Cuando Montenegro habló con Eugenio Solís le sorprendió su sonrisa cinematográfica, su amor por Marconi y su férrea convicción de poder construir una radio con imágenes, como un cine pequeño que se podía tener en el comedor de la casa, sobre la cómoda. Viajó con Solís en el tranvía de su amigo José Vitoria, el arqueólogo que ahora se afana en hurtar a las bombas su automotor urbano para seguir surtiendo el frente de defensores de la ciudad, para traer al centro a los evacuados de los pueblos de Toledo a los que las columnas enemigas han venido pisando los talones, para insuflar, en fin, un poco de aire de rutina, de civilidad, a las calles estremecidas por los incendios, los derrumbamientos, las explosiones. Acompañó a Rafael Arboleda en su diaria ruta postal haciendo sonar el cuerno de latón, voceando el nombre de los destinatarios y repartiendo cartas cuyo remitente se hallaba, al comienzo de la misiva, bien gracias a Dios, por mucho que luego desgranara el rosario de las calamidades. Para Rafael Arboleda, cartero y dramaturgo, todo estaba gobernado por la fatalidad, y la suya propia que le hizo nacer en un tren y ser cartero se le antojaba el colmo del paradigma. Era un hombre culto, inteligente, honrado y desheredado de la fortuna, leía a Sófocles y a Esquilo, se conocía al dedillo el teatro de Bernad Shaw, Ibsen, Strindberg, Kaiser, Pirandello y Benavente, y el día 30 de noviembre de 1922 había estrenado en el Coliseo Imperial una obra titulada El crimen de la venta, que se mantuvo doce días en cartel. Tenía inédita una obra de vanguardia, ¿Qué es el honor?, preparaba otra más vanguardista todavía basada en los recientes estudios criminológicos de los doctores Juarros y Calpena, y, sobre todo, era un hombre que, pese a su fatalismo, se hallaba severamente incapacitado para la claudicación. Ernesto León, un hombrecillo inquieto y nervioso que trabajaba en lo que salía, de camarero en una tasca de barrio o de peón en una obra, expresaba todo su talento, que era mucho, con el clarinete, aunque su auditorio fuera el que se congregaba en la inauguración de una cacharrería o el que se mecía en las sombras de un baile de candil.
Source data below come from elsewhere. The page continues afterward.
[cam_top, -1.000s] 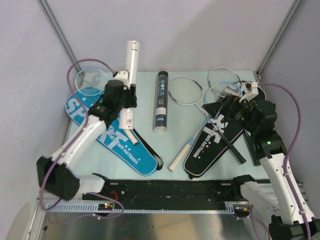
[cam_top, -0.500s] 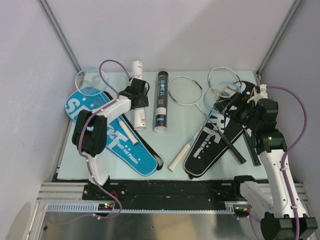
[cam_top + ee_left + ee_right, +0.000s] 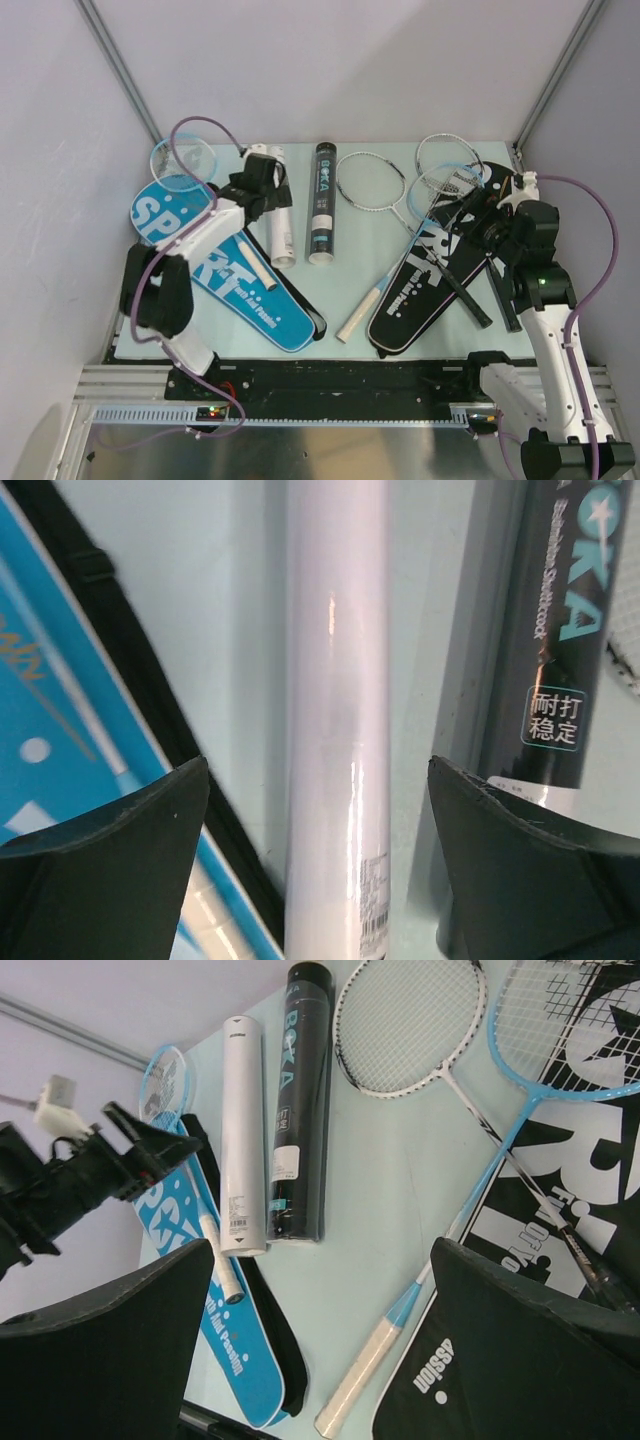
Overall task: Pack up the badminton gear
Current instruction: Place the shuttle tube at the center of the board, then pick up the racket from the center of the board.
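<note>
The left hand (image 3: 320, 865) stands wide open and points down at the counter (image 3: 360, 255). Its two dark fingers (image 3: 110, 860) straddle the white tube (image 3: 335, 680) with a gap on each side, so it holds nothing. The white tube lies flat, running from the back of the counter toward the front. The black tube (image 3: 322, 205) lies just beside it on the right, nearly parallel. On its left, the blue cover (image 3: 230, 275) lies at a slant with a light-blue racket (image 3: 180, 165) on top. The left arm (image 3: 200, 235) reaches from its base forward and to the right, its elbow folded close to the left wall.

The right hand (image 3: 320, 1345) is also fully spread and empty. It hovers over the upper end of the black cover (image 3: 425, 285) at the right side. A second light-blue racket (image 3: 565, 1030) lies partly on that cover, its pale grip out on the bare counter. A silver racket (image 3: 410, 1020) lies between it and the black tube. The right arm (image 3: 545, 300) rises steeply from its base, bent forward at the wrist.

The counter is pale green and smooth, with a black rail (image 3: 340, 375) along its near edge. Plain light grey walls (image 3: 400, 70) close it in on three sides, with slanting metal posts (image 3: 120, 70) at the corners.
</note>
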`<action>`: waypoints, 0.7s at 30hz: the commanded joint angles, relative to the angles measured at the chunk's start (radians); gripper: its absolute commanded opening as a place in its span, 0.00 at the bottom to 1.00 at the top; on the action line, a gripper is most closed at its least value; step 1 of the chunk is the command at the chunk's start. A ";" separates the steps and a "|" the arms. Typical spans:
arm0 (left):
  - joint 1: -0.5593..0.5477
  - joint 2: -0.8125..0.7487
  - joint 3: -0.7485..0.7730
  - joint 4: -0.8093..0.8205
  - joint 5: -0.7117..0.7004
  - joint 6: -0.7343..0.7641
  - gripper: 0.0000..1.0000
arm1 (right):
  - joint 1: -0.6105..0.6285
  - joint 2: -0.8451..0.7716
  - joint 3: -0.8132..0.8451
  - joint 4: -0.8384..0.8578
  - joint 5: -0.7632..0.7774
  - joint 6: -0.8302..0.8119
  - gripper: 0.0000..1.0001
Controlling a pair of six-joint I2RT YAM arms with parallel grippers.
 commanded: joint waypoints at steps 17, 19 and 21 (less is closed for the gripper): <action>0.264 -0.131 -0.218 -0.051 -0.065 -0.348 0.65 | 0.253 0.009 -0.016 0.086 0.003 -0.023 0.92; 0.270 -0.080 -0.197 -0.052 -0.055 -0.352 0.62 | 0.281 0.023 -0.017 0.094 0.005 -0.018 0.92; 0.272 -0.029 -0.174 -0.054 -0.051 -0.345 0.59 | 0.302 0.034 -0.016 0.101 0.005 -0.014 0.92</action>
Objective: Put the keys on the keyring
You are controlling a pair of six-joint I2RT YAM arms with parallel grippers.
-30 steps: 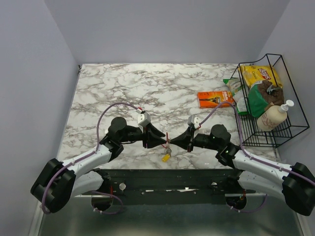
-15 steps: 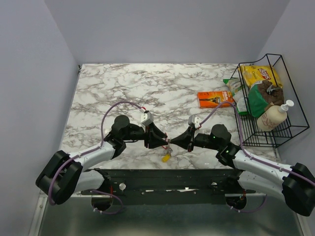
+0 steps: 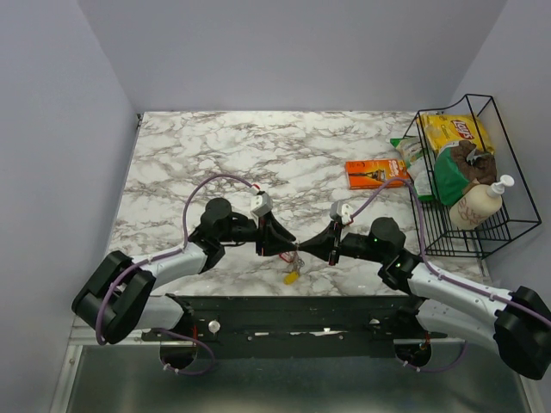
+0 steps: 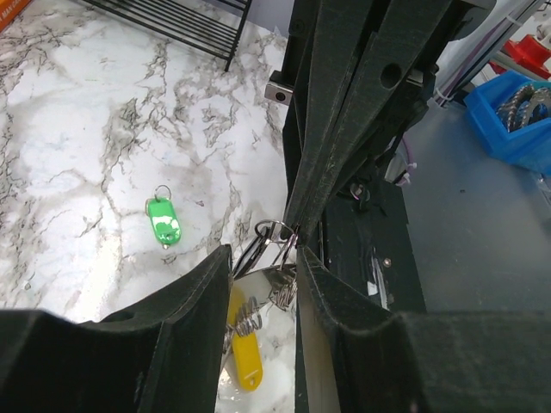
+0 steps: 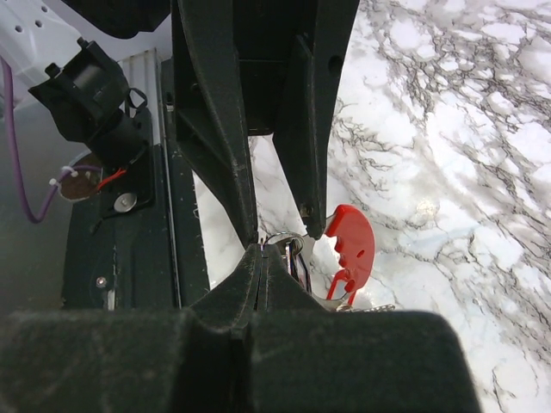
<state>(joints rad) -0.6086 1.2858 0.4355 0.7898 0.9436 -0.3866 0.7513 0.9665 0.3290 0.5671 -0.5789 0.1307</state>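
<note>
The marble-patterned worktop (image 3: 215,146) carries a black wire basket (image 3: 482,237) at its right edge, an orange packet (image 3: 372,172) just beside it, and a green-headed key (image 4: 164,222).

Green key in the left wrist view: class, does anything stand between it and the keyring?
Nothing visible does. The green key lies alone on the bare marble table, apart from the keyring pinched by the shut right claw. One finger of the left claw sits close beside that path.
</note>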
Ese cadáver también apareció en el reportaje de Montenegro, pero el reportaje de su muerte, sin palabras, se ilustra solo: Eulalia Rincón yace boca arriba con el viejo abrigo de espiguilla gris que ya venía inmortalizado de su Autorretrato. No es fea. La maldad humana quiso verla zamba, belfa, esmirriada, y aunque ahora la maldad, que no sucumbió para ella con la coz de aquel caballo compasivo que se llamaba Sucio, vuelve a golpearla, no lo consigue. Está hermoso y terrible ese cadáver entre las frutas, sus primos emboscados le miran desde el balcón y se ciegan con el impacto sobre el pan de ese único rayo de sol que ha traspasado el cielo de bruma. Lo único que ha conseguido entrar en este Madrid, gran ciudad loca, que con tanta bravura se defiende.